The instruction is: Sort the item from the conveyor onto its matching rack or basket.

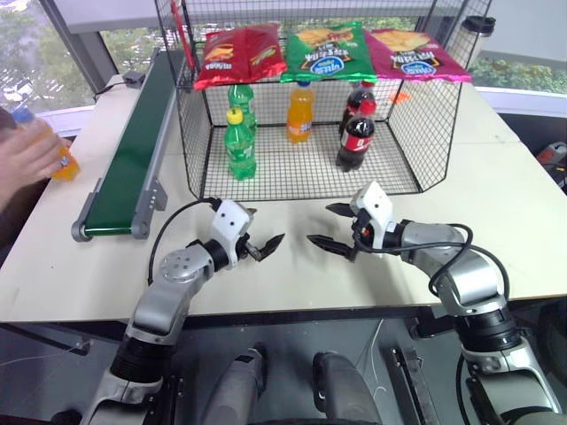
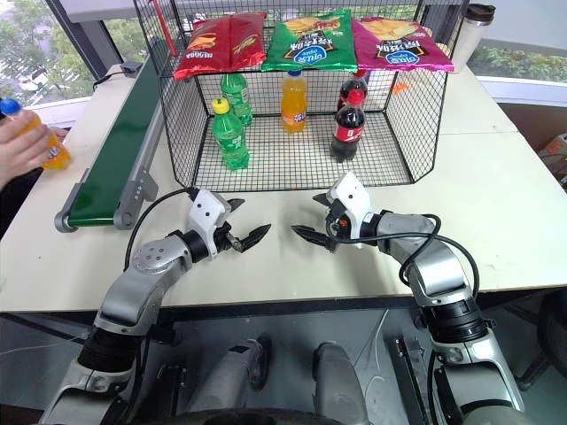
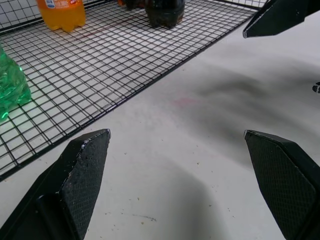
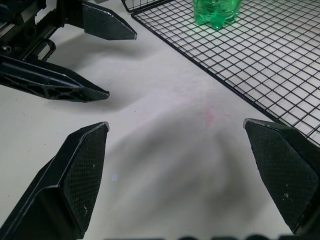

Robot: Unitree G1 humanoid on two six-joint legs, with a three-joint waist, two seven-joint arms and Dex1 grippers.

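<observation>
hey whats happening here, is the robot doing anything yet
Not yet. Both arms hover over the white table in front of the black wire cage, the left end effector and right end effector open and empty, pointing toward each other. At the left edge a person's hand holds an orange soda bottle beside the green conveyor, not yet on the belt. Inside the cage stand green, orange and cola bottles, with chip bags on top.

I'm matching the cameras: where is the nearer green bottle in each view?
Left eye: nearer green bottle, front left on the mesh floor.
Right eye: same spot.
Left wrist: its green base on the mesh.
Right wrist: its green base on the mesh.
Shared landmark: the mesh floor's front edge.
</observation>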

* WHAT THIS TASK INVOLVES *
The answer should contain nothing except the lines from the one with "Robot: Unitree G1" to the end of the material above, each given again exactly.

* SOLUTION *
Robot: Unitree G1 humanoid on two six-joint legs, with a three-joint waist, two seven-joint arms and Dex1 grippers.

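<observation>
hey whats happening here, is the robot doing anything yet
Not yet. Both arms hover over the white table in front of the black wire cage, the left end effector and right end effector open and empty, pointing toward each other. At the left edge a person's hand holds an orange soda bottle beside the green conveyor, not yet on the belt. Inside the cage stand green, orange and cola bottles, with chip bags on top.

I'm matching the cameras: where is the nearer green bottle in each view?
Left eye: nearer green bottle, front left on the mesh floor.
Right eye: same spot.
Left wrist: its green base on the mesh.
Right wrist: its green base on the mesh.
Shared landmark: the mesh floor's front edge.
</observation>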

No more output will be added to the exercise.